Records from a collection:
:::
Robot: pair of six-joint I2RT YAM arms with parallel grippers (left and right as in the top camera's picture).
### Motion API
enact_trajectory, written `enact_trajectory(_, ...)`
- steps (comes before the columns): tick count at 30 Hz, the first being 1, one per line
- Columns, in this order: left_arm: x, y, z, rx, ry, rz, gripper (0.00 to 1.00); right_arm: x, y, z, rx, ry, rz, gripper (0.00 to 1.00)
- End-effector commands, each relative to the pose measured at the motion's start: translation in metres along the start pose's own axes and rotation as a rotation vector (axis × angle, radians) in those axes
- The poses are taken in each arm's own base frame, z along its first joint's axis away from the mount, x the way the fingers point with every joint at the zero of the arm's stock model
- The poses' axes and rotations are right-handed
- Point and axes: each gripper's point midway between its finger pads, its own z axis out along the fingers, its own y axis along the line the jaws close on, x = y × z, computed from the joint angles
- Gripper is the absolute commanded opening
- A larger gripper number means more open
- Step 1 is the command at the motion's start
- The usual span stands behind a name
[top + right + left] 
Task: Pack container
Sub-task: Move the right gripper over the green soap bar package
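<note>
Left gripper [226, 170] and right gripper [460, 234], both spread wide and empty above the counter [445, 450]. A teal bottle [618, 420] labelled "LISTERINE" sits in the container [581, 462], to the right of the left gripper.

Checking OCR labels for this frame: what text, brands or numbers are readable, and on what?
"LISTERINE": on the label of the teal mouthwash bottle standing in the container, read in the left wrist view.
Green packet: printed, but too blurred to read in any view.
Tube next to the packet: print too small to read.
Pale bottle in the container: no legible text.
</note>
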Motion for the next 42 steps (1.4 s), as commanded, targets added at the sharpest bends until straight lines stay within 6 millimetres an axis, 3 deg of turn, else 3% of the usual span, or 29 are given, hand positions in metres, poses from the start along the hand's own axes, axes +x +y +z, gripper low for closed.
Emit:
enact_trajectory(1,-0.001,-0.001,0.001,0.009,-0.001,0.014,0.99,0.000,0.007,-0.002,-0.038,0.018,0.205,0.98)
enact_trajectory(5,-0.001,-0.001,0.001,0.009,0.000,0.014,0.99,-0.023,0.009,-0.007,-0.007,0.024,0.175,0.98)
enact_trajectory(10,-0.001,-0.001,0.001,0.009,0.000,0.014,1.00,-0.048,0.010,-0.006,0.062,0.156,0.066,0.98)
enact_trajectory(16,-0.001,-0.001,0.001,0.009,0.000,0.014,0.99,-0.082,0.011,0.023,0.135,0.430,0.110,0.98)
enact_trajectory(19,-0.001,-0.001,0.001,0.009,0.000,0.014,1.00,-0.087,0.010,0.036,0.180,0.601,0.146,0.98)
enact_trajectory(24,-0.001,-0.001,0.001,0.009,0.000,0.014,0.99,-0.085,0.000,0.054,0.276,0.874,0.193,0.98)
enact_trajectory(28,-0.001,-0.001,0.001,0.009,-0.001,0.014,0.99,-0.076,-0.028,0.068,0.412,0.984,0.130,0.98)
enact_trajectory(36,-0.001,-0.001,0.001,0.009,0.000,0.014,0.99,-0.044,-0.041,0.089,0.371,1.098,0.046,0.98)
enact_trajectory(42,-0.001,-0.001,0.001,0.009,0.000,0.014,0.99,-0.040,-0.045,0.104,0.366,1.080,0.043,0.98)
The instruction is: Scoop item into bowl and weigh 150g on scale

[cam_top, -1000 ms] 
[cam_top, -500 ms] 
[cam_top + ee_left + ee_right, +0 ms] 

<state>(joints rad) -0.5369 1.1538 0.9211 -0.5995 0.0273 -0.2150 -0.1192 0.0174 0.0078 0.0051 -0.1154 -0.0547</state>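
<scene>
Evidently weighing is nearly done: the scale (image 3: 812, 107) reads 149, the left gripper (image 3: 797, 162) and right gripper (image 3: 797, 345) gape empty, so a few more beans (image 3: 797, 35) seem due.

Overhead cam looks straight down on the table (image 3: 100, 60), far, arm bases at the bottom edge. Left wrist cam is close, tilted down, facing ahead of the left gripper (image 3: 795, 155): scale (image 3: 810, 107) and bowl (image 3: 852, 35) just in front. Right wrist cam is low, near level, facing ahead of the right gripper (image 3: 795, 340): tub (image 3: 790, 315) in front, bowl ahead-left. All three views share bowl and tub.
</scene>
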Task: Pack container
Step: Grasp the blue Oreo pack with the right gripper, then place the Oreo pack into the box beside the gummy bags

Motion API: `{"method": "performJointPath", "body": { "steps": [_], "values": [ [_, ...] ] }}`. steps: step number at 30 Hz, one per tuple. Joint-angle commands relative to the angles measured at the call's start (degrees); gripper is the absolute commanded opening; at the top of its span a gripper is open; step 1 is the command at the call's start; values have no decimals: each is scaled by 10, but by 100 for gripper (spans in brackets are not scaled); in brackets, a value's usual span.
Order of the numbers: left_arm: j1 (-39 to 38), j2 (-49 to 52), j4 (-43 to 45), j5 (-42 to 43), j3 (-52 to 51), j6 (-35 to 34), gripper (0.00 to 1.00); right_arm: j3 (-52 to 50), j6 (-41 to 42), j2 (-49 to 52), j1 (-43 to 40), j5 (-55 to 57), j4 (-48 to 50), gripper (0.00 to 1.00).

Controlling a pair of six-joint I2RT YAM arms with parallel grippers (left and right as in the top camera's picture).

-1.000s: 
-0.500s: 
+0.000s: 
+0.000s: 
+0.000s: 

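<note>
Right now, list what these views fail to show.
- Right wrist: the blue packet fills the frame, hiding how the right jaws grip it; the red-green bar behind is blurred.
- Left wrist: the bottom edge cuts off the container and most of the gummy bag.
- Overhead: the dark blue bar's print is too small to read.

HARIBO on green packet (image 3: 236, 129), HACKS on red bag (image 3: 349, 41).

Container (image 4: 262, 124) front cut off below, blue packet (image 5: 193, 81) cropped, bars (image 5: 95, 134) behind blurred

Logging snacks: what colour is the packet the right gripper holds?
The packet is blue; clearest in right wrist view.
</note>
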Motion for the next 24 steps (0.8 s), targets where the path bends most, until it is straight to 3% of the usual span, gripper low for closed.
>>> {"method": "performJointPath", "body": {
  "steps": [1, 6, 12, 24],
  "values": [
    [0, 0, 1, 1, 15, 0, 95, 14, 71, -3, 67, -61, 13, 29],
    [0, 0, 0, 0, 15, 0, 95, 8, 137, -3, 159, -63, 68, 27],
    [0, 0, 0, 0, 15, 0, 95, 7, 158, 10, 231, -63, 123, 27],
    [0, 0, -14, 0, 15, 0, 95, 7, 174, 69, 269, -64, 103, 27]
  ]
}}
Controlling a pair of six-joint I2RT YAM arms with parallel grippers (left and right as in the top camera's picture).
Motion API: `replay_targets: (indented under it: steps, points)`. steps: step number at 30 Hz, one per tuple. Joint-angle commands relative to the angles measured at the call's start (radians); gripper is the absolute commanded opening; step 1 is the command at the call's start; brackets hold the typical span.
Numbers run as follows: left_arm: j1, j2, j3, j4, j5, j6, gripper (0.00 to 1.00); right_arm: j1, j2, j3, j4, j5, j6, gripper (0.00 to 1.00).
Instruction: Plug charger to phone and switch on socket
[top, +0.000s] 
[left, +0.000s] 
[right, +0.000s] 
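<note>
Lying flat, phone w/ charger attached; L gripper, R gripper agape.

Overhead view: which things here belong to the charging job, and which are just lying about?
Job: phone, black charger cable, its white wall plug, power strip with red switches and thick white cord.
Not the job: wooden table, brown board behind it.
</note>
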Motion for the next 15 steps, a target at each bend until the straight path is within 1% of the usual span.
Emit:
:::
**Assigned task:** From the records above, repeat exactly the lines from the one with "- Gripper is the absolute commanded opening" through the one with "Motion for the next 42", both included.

**Solution to this task:**
- Gripper is the absolute commanded opening
- A larger gripper number means more open
- Step 1 is the command at the motion's start
- The usual span stands behind a name
[top + right + left] 
Task: Pack container
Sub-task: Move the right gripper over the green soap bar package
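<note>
Left gripper [226, 170] and right gripper [460, 234], both spread wide and empty above the counter [445, 450]. A teal bottle [618, 420] labelled "LISTERINE" sits in the container [581, 462], to the right of the left gripper.

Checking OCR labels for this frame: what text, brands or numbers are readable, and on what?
"LISTERINE": on the label of the teal mouthwash bottle standing in the container, read in the left wrist view.
Green packet: printed, but too blurred to read in any view.
Tube next to the packet: print too small to read.
Pale bottle in the container: no legible text.
</note>
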Motion for the next 42 steps (1.4 s), as commanded, targets added at the sharpest bends until straight lines stay within 6 millimetres an axis, 3 deg of turn, else 3% of the usual span, or 29 are given, hand positions in metres, poses from the start along the hand's own axes, axes +x +y +z, gripper low for closed.

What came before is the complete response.